Pick out each line in these entries that contains the string "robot".

Recorded data
┌────────

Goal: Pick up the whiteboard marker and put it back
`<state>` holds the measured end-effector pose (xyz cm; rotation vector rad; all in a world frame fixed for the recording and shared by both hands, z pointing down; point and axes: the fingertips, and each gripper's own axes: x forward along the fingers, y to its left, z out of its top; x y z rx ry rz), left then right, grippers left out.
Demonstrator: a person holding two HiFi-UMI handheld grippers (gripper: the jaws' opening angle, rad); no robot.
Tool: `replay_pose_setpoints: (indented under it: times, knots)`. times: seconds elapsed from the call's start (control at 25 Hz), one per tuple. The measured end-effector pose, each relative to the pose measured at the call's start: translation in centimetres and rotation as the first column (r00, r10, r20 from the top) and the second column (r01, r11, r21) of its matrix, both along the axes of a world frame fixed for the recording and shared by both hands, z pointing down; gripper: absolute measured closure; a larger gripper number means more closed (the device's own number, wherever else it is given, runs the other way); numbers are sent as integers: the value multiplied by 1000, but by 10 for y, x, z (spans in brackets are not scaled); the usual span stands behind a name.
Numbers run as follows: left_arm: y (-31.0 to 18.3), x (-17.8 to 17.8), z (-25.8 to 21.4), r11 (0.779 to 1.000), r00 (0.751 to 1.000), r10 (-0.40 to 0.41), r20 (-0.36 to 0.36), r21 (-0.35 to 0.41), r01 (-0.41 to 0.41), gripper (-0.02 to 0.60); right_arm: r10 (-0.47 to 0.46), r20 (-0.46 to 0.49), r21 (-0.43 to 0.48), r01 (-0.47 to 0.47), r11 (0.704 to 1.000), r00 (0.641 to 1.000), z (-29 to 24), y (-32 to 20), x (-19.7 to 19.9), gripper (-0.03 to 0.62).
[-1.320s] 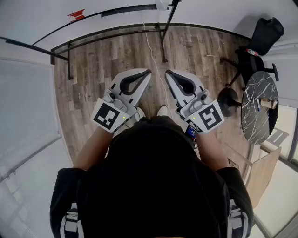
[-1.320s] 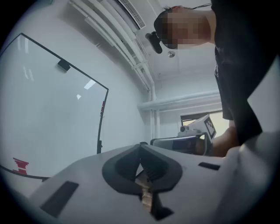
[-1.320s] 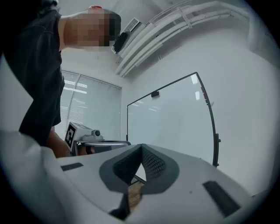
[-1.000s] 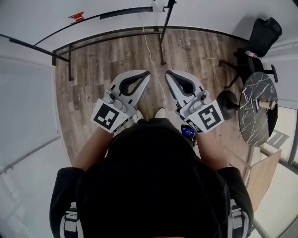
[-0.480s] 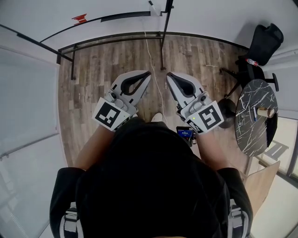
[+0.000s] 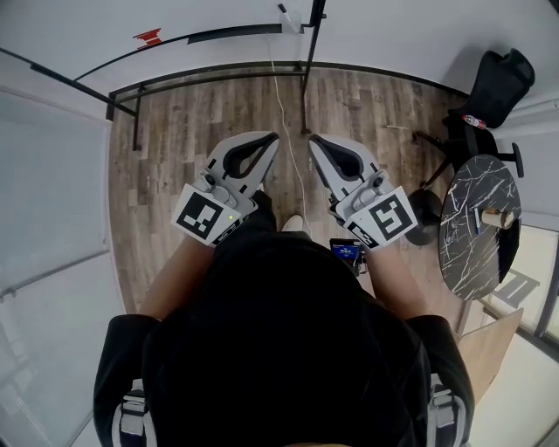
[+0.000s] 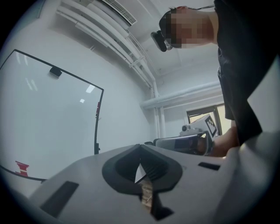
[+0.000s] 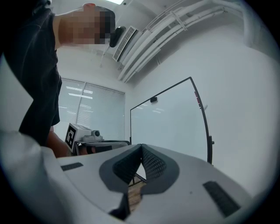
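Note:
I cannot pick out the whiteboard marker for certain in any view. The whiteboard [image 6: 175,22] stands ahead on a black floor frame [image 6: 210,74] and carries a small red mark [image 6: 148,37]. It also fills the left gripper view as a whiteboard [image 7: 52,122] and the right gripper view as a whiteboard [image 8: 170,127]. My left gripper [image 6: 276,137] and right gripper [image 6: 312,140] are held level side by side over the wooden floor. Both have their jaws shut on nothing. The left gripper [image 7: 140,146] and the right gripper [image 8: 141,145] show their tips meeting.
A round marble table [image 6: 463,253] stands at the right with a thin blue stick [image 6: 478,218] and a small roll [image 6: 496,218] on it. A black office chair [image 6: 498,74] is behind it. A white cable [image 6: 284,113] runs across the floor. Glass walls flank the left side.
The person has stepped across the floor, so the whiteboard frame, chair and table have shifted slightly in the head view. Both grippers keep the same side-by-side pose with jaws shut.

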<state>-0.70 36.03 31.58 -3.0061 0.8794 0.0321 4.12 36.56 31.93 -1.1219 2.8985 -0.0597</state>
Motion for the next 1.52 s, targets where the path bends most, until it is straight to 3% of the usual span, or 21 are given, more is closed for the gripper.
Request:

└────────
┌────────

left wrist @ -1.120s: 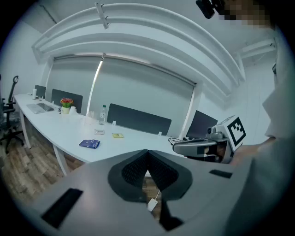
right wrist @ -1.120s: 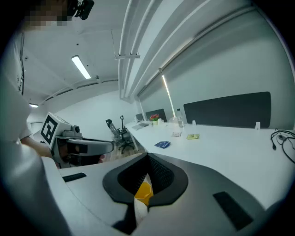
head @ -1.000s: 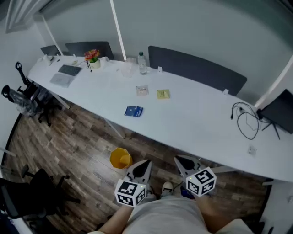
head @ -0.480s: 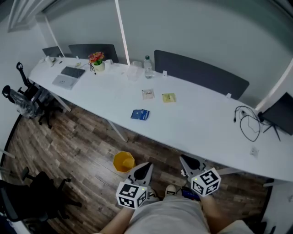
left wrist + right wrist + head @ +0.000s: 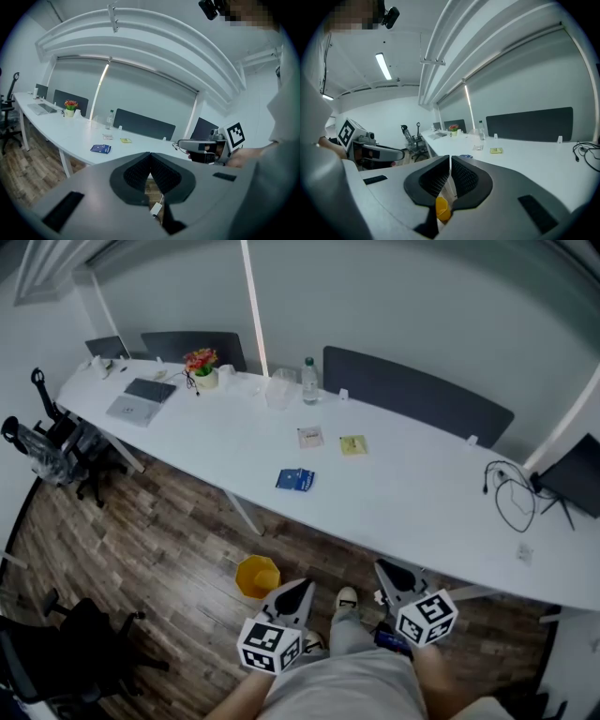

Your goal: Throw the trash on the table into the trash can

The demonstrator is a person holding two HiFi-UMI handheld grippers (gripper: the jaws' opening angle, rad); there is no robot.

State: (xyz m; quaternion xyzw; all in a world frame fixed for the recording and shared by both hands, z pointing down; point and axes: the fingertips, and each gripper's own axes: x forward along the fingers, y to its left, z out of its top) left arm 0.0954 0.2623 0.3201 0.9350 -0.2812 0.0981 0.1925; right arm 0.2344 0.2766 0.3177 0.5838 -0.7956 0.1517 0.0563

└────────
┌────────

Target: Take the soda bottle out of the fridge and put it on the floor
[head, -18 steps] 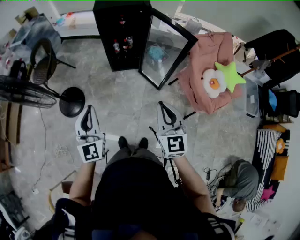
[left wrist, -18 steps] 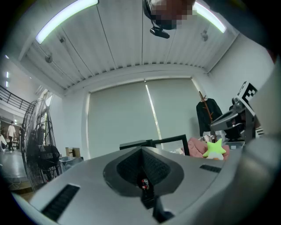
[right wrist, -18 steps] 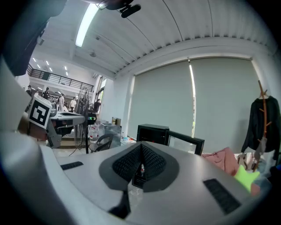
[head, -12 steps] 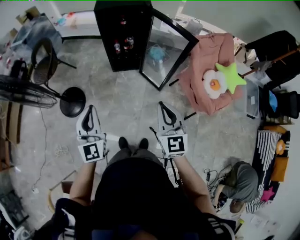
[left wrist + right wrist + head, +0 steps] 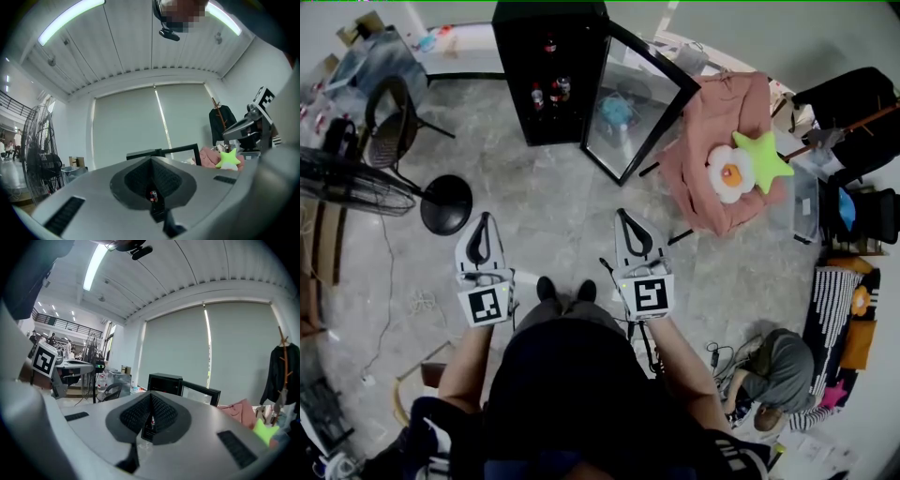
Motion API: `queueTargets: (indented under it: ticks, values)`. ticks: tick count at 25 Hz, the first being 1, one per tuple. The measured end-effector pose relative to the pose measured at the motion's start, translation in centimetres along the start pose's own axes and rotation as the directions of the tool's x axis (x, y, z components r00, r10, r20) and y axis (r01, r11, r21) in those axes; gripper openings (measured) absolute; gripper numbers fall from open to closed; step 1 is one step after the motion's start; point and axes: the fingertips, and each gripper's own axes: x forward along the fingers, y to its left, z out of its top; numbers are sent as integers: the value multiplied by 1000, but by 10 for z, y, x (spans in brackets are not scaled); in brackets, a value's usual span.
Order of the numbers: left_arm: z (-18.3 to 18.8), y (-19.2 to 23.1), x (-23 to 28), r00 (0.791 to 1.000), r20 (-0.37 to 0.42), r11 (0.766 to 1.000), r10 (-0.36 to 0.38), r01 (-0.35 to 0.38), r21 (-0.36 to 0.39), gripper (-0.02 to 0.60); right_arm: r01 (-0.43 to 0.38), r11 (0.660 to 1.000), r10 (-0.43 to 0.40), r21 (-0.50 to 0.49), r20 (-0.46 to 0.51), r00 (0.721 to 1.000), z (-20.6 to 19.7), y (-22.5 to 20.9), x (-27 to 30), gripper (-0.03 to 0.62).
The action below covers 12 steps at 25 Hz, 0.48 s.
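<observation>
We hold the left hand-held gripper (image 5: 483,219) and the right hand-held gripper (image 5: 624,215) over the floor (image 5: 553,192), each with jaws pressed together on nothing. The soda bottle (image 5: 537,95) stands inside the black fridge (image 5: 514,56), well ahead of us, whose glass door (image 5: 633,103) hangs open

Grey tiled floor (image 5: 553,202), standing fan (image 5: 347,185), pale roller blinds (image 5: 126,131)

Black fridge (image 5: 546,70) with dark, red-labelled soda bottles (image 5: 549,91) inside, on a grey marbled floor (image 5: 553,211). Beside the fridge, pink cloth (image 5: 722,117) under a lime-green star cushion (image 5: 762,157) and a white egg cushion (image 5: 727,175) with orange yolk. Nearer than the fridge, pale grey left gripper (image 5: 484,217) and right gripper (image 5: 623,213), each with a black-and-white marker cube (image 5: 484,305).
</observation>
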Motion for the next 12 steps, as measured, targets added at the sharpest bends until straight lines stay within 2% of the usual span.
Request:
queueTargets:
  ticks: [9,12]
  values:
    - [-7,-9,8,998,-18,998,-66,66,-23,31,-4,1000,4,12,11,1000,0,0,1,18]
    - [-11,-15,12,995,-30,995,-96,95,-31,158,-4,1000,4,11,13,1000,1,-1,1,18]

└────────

(Result of the exercise):
Demonstrator: a person holding two HiFi-UMI handheld grippers (gripper: the jaws' opening angle, rad); no robot.
The demonstrator is a person holding two HiFi-UMI handheld grippers (gripper: the jaws' opening angle, rad); there is no robot.

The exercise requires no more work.